**PROMPT:** Whenever a picture appears in the listing below, leave it out, and copy exactly the lines from the one containing "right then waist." through the end.
___ DATASET EXTRACT
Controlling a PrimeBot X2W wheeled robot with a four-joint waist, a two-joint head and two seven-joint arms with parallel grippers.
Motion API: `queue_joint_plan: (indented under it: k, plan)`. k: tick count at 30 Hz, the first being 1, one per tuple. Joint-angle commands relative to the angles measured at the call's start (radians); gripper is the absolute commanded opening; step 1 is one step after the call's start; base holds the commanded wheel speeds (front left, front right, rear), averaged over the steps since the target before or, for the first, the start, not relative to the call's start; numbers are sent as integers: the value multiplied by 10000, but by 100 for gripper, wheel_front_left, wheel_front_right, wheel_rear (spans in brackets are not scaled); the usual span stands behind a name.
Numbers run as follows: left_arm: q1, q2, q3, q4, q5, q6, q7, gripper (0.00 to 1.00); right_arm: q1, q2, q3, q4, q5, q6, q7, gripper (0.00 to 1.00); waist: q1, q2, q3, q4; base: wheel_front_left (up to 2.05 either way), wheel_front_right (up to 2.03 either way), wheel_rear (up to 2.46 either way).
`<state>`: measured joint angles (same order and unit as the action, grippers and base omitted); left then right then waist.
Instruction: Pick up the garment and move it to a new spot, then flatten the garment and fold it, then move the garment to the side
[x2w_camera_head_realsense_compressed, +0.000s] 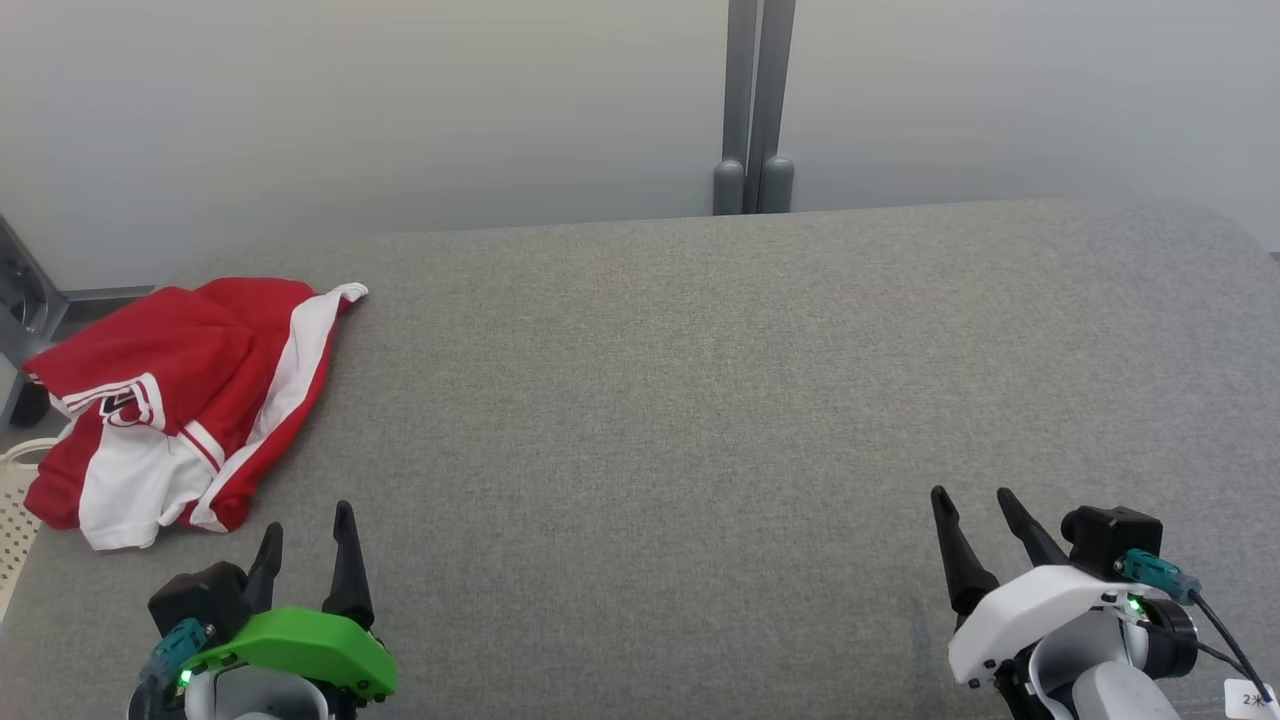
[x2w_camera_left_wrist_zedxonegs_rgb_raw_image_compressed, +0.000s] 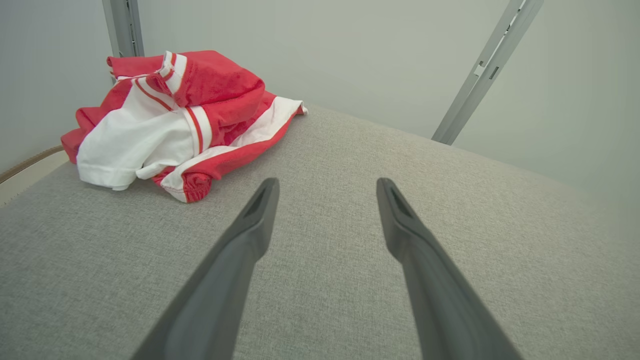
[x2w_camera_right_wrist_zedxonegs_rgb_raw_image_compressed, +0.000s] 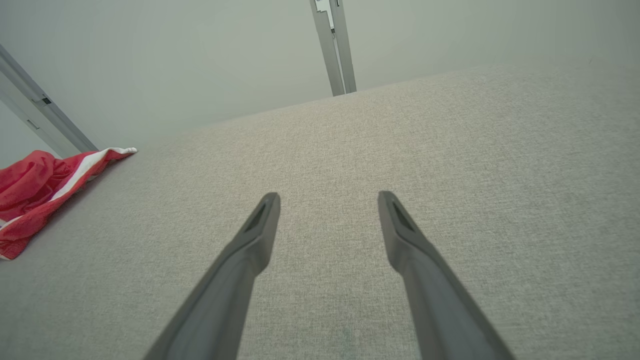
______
**REPLY TO THE TASK:**
`<state>`: measured joint angles (same order and unit as the action, grippers and base omitted); left then right then waist.
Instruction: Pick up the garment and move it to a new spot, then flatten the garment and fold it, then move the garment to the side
[x2w_camera_head_realsense_compressed, +0.000s] 
[x2w_camera_left_wrist_zedxonegs_rgb_raw_image_compressed, +0.000s] 
[x2w_camera_right_wrist_zedxonegs_rgb_raw_image_compressed, +0.000s] 

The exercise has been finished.